**Problem to solve:**
Set down exactly the lines in the records below that run from the line with "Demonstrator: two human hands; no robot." to the line with "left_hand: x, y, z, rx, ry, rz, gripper", inclusive, and nothing more.

**Provided data:**

^^^^^^^^^^^^^^^^

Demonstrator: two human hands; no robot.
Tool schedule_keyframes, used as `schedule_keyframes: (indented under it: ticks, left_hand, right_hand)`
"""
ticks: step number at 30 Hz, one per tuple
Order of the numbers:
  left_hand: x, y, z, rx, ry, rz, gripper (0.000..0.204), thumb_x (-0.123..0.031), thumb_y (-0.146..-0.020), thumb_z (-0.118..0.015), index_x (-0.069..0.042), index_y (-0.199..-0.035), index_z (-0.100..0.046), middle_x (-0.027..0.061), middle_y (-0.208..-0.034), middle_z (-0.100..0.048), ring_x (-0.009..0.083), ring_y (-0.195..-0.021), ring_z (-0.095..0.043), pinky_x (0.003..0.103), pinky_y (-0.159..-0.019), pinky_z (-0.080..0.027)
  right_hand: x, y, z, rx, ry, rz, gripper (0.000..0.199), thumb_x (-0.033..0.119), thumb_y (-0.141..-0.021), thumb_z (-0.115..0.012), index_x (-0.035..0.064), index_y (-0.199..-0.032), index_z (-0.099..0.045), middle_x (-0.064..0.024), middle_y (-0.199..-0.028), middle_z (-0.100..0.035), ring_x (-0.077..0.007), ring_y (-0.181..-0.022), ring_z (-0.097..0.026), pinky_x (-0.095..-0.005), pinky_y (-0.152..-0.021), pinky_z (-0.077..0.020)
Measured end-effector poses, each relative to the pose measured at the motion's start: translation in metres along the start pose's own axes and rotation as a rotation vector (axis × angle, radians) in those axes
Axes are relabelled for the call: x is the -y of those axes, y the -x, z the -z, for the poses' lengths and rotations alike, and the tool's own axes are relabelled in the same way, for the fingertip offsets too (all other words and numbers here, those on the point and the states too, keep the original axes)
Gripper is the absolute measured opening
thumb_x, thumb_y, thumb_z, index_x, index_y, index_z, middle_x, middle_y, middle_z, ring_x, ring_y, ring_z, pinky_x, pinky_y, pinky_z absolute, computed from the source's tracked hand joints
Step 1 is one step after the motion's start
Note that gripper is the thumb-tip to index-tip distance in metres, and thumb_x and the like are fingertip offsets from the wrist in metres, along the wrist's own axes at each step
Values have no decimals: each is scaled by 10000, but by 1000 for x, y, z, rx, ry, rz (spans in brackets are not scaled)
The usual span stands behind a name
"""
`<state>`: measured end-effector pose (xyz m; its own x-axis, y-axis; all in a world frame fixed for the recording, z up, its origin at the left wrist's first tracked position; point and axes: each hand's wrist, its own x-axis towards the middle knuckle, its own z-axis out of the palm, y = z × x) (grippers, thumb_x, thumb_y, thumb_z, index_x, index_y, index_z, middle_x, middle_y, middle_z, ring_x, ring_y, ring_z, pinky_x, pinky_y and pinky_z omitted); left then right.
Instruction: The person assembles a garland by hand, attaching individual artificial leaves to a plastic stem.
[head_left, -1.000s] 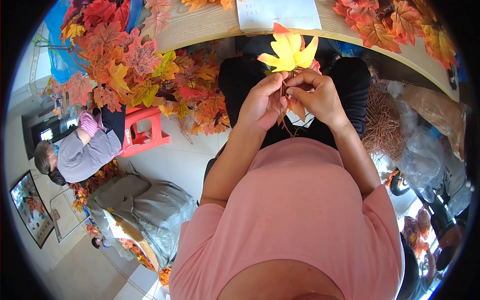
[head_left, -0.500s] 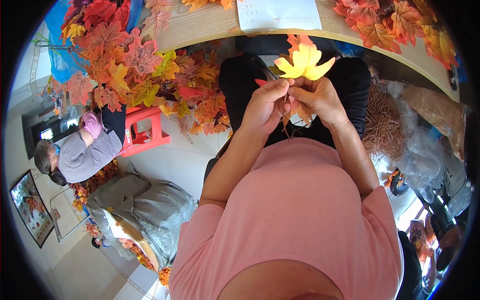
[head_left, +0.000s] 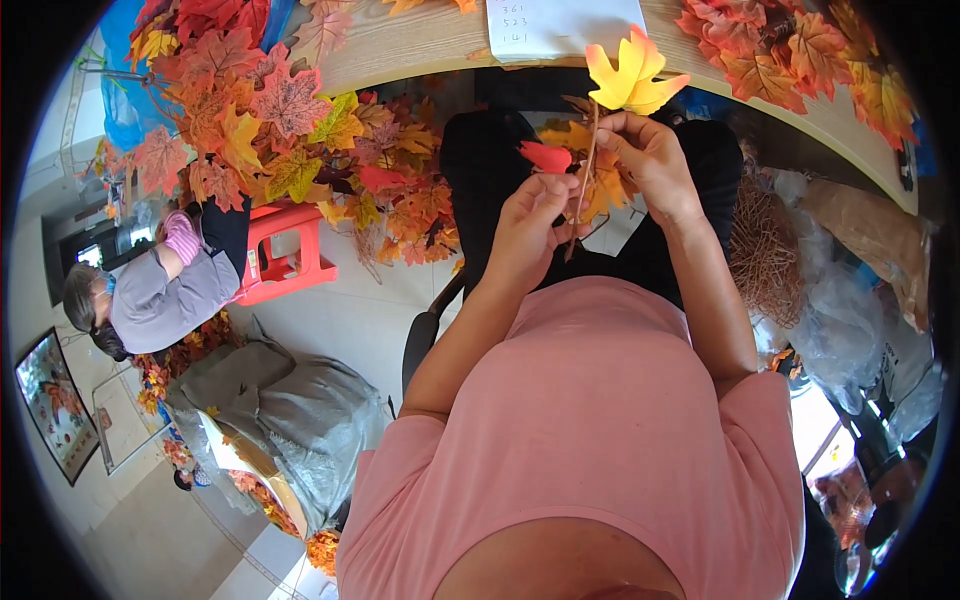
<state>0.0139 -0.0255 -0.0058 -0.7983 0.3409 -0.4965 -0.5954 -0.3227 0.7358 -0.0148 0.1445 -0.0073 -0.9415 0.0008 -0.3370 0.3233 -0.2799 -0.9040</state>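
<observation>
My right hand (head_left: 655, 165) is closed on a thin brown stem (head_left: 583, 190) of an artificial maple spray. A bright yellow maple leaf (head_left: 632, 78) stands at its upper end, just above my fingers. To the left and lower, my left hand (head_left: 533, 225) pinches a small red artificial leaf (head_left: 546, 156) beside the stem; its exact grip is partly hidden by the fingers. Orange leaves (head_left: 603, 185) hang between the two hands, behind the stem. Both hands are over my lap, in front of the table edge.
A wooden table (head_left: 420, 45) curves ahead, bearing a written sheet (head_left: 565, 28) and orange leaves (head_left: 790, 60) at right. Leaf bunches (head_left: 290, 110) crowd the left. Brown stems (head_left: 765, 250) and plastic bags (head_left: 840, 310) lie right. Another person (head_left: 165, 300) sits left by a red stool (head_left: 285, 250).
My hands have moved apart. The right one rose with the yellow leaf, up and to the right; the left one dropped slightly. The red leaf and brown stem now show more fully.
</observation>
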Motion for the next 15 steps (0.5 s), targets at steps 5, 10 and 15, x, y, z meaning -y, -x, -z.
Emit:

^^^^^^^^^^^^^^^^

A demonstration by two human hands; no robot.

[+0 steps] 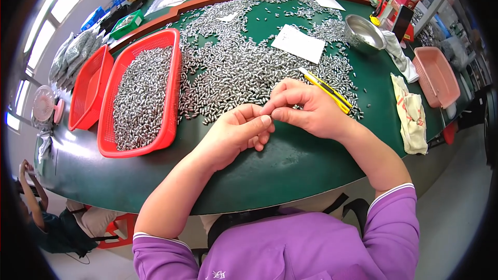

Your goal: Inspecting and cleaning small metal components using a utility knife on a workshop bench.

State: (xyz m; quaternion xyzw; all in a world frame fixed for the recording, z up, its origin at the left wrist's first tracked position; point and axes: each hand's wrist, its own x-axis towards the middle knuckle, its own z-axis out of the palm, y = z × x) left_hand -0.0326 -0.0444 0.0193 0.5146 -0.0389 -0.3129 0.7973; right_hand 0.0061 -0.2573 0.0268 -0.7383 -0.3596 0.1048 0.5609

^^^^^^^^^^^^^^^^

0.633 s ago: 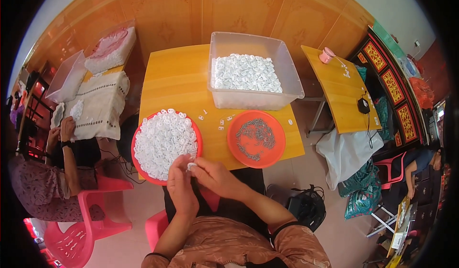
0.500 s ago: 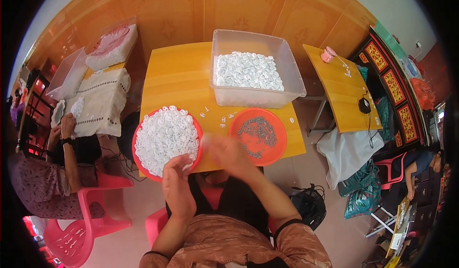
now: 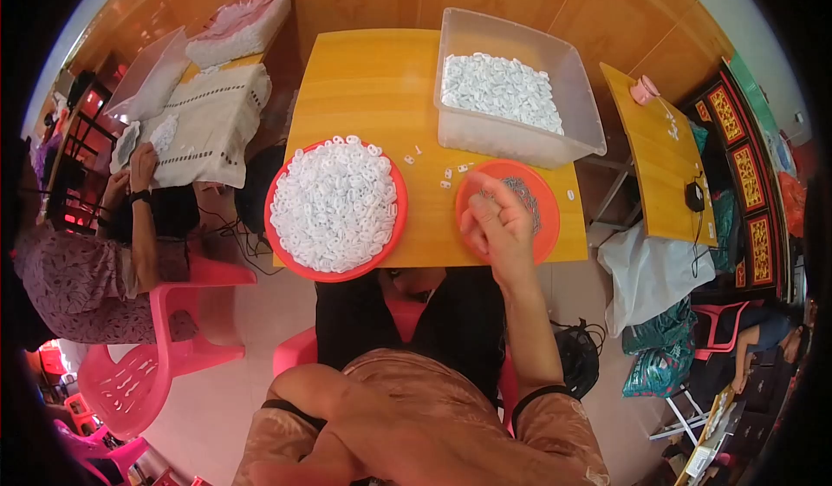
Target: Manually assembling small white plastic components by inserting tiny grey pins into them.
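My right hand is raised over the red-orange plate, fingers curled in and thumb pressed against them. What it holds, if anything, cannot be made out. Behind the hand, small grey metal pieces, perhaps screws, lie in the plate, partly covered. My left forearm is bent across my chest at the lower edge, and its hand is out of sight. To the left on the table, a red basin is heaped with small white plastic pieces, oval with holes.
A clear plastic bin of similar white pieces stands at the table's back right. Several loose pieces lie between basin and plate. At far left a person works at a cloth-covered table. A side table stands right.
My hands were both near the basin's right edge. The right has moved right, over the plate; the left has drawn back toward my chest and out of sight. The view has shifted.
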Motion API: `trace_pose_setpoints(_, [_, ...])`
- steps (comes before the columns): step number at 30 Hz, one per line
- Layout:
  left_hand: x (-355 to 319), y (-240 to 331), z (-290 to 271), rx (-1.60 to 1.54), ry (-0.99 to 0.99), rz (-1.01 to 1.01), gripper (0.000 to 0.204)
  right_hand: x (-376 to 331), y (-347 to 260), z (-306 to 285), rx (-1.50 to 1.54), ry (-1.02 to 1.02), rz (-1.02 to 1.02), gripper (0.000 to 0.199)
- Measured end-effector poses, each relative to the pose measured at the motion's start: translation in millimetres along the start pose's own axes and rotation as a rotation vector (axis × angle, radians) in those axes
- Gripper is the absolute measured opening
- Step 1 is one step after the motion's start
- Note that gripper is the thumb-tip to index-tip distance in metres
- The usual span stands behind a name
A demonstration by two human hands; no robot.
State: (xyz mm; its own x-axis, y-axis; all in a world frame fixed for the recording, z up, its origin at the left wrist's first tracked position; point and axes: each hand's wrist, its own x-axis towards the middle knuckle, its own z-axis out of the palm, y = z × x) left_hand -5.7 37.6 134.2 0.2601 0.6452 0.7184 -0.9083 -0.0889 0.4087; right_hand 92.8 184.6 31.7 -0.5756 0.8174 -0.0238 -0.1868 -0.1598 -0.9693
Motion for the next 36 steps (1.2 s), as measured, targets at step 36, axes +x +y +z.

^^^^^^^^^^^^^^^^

**Written reply:**
Demonstrator: two human hands; no robot.
Tool schedule_keyframes, used as `schedule_keyframes: (indented under it: ticks, left_hand, right_hand)`
"""
ticks: step number at 30 Hz, one per tuple
Order of the numbers:
  left_hand: x, y, z, rx, ry, rz, gripper (0.000..0.204), thumb_x (-0.123..0.031), thumb_y (-0.146..-0.020), thumb_z (-0.118..0.015), index_x (-0.069..0.042), index_y (-0.199..-0.035), index_z (-0.100..0.046), middle_x (-0.027..0.061), middle_y (-0.208..-0.034), middle_z (-0.100..0.048), ring_x (-0.009..0.083), ring_y (-0.195..-0.021), ring_z (-0.095..0.043), pinky_x (0.003..0.103), pinky_y (-0.159..-0.019), pinky_z (-0.080..0.027)

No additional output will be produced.